The town that Hurricane Ian couldn’t touch

The future for the insurance sector may just have been revealed…

The town that Hurricane Ian couldn’t touch

Columns

By Christopher Croft

Our friends at the US-based Council of Insurance Agents and Brokers saw their flagship Insurance Leadership Forum return in the fullest of swings last month. The glitterati of the international insurance industry descended on the slightly creepy Broadmoor (I have told them) resort in Colorado Springs for the first time properly since 2019. And your correspondent bravely placed himself in the middle of the melee to bring you news of the hot topics with which our sector is concerned. That was in between watching slightly confusedly as Diana Ross worked through her back catalogue; and meeting Boris Johnson – of which exists photographic evidence in which my face tells rather too much of what I thought of the experience.
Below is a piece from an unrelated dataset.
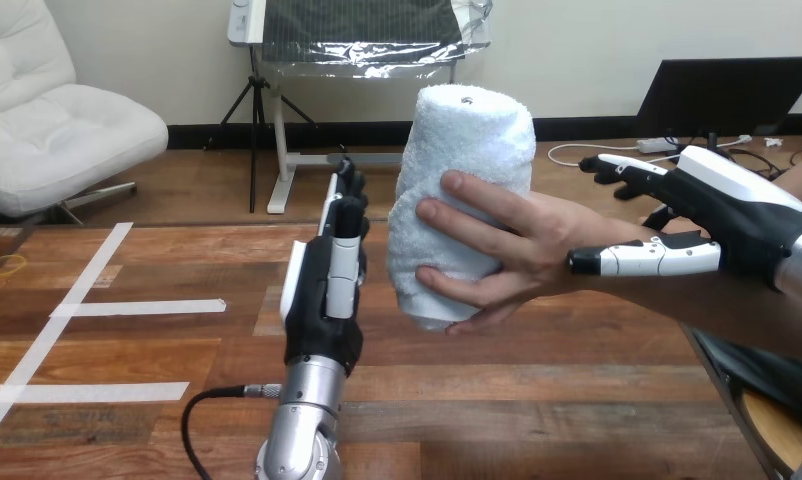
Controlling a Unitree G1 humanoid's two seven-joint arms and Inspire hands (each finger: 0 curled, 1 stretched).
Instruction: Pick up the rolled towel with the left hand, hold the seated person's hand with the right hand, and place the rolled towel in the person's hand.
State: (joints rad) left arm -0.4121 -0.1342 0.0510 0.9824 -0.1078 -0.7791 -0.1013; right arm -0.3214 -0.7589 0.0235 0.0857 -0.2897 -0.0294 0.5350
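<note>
Rolled towel (467, 170) is held upright in the person's hand (522, 250), whose fingers are wrapped round its lower half, just right of the left hand (327, 300). That hand is raised edge-on with fingers straight and nothing held (a narrow gap is seen between it and the towel). The right hand (737, 215) is set against the person's wrist (622, 295), well right of the towel; whether the wrist is gripped cannot be told. The wooden table (537, 400) is marked with white tape strips (142, 307) to the left hand's left.
</note>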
Beyond this frippery, two key themes emerged. One was, rather disappointingly, the number of coverholders and producing brokers who told me that they try to avoid bringing business to London because we remain complex and difficult to do business with. We may return to this subject at a later date. The other was a general gnashing of teeth in the aftermath of Hurricane Ian as to whether Florida property would ever be insurable again. And that led inevitably to discussion about the potential need to develop a new public private partnership to provide some form of reinsurance backstop. Or, even more courageously, some form of overhaul of the National Flood Insurance Programme.

However, armed with knowledge gleaned from a ten-minute segment on NBC, I had other ideas. The programme had highlighted how modern sustainable development techniques hugely reduced the risk of hurricane damage. If we are to gather a pool of federal money, why use it to maintain an artificial insurance market? Surely better to use the funds to incentivise building back better. Because the main impediment to people doing that is the cost, but if they did build more resilient homes the private insurance market would return as the risk would be so much better mitigated.
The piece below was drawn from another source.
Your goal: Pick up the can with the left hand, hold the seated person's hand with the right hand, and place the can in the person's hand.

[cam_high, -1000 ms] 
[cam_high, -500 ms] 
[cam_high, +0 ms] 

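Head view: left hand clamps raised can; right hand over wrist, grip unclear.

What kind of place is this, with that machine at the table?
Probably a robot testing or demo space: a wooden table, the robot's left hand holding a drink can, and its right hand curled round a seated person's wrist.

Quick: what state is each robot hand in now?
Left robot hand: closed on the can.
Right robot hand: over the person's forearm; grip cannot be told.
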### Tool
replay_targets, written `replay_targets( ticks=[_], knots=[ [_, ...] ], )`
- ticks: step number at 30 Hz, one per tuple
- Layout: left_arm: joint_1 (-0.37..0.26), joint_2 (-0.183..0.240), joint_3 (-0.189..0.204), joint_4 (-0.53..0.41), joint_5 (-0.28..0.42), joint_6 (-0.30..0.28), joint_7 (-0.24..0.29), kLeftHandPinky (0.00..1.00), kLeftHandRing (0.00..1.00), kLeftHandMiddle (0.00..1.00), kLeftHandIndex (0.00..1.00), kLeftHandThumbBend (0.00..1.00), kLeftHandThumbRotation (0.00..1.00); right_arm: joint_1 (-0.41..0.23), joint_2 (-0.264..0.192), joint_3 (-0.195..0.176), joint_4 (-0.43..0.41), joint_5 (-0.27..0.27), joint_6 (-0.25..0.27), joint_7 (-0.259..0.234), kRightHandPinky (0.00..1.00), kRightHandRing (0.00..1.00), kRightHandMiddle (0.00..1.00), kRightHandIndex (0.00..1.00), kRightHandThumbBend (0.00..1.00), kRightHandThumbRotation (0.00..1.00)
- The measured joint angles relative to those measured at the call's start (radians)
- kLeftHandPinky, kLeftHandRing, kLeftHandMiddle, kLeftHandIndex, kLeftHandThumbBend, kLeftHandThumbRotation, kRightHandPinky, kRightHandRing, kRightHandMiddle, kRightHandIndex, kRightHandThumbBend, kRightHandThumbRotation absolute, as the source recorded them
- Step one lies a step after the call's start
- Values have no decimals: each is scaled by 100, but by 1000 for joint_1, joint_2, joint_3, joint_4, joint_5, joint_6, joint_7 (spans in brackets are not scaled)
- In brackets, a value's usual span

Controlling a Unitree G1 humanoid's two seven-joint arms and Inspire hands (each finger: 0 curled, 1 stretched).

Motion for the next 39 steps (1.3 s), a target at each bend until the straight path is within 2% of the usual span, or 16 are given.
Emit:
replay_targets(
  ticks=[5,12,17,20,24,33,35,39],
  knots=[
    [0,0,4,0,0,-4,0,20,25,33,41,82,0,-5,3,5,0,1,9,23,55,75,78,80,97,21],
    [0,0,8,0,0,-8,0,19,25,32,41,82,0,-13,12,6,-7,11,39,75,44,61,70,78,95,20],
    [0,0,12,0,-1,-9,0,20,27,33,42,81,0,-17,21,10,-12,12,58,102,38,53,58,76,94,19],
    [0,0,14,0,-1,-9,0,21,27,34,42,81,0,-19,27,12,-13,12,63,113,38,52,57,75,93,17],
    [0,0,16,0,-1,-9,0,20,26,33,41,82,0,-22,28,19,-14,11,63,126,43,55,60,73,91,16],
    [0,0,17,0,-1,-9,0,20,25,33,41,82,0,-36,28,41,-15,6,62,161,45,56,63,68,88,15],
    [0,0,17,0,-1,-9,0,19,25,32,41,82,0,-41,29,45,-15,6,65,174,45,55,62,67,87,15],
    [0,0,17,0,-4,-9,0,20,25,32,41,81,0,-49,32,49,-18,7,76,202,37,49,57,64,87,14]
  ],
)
And then, back on home turf and in conversation with my former chair-turned-climate-guru, Richard Dudley, I was provided with the evidence that really makes my case: Babcock Ranch. Babcock Ranch, America’s first solar-powered town, is 12 miles northeast of Fort Myers – and so took the full brunt of Ian. But it is a purpose-built sustainable community. It has a 700-pane solar array just outside the 2,000-person community which provides more electricity than its residents use. The streets are designed to flood so houses won’t. Builders have used native landscaping techniques that both look nice but also control storm waters. And they have buried all the cables. The net result of this inbuilt climate resilience was that the town had not one second of outage during the hurricane – despite 2.6 million people losing power all around it. The only damage was a couple of uprooted trees. The town stood in the way of a category 5 hurricane and barely chipped a toenail. It is living proof that sustainable development could be the future for Florida and for the insurance sector.
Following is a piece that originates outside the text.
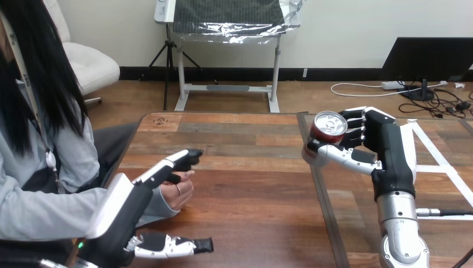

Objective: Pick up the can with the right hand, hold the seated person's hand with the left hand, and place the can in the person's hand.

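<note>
Right hand [378, 140] has its fingers wrapped round the can [329, 127], held up off the table [251, 190] on the right. Left hand [134, 201] is loose, fingers stretched over the person's hand [179, 192], thumb well below it.

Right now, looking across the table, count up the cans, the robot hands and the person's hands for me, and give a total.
Can: 1
Robot hands: 2, right hand and left hand
Person's hand: 1
Total: 4
</note>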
The one thing Press reports on Babcock Ranch are pretty coy about is how much it all cost. But I feel confident in asserting that the answer to that question is “quite a lot” and probably out of the reach of a section of civilians. So, I return to my earlier point. Given what it has proven to be possible, surely public money would be best spent subsidising the creation of many more Babcock Ranches than propping up the insurance of legacy properties. It is a classic prevention-not-cure investment decision. And this is not just about public money. How can we as an industry incentivise this sort of sustainable development? Because it is in our interests, too, that these sorts of communities proliferate.

To give some context to this conundrum, take a look at the report the McKell Institute produced for Insurance Commission of Australia. This shows that during 2005–2022, the Australian government spent AU$24 billion on disaster relief but only AU$0.51 billion on building disaster resilience. Which seems sort of, to use the technical term, nuts. Surely, redressing the balance between these two figures could deliver a lower overall total?

So, I returned from Colorado a resilience disciple. It is further proof that our business is risk management consultancy and only, in part, the insurance of risks that can’t be mitigated in better ways. To paraphrase Che Guevara, what we need to build is two, three, a million Babcock Ranches. The future of our industry and the future of society demand it.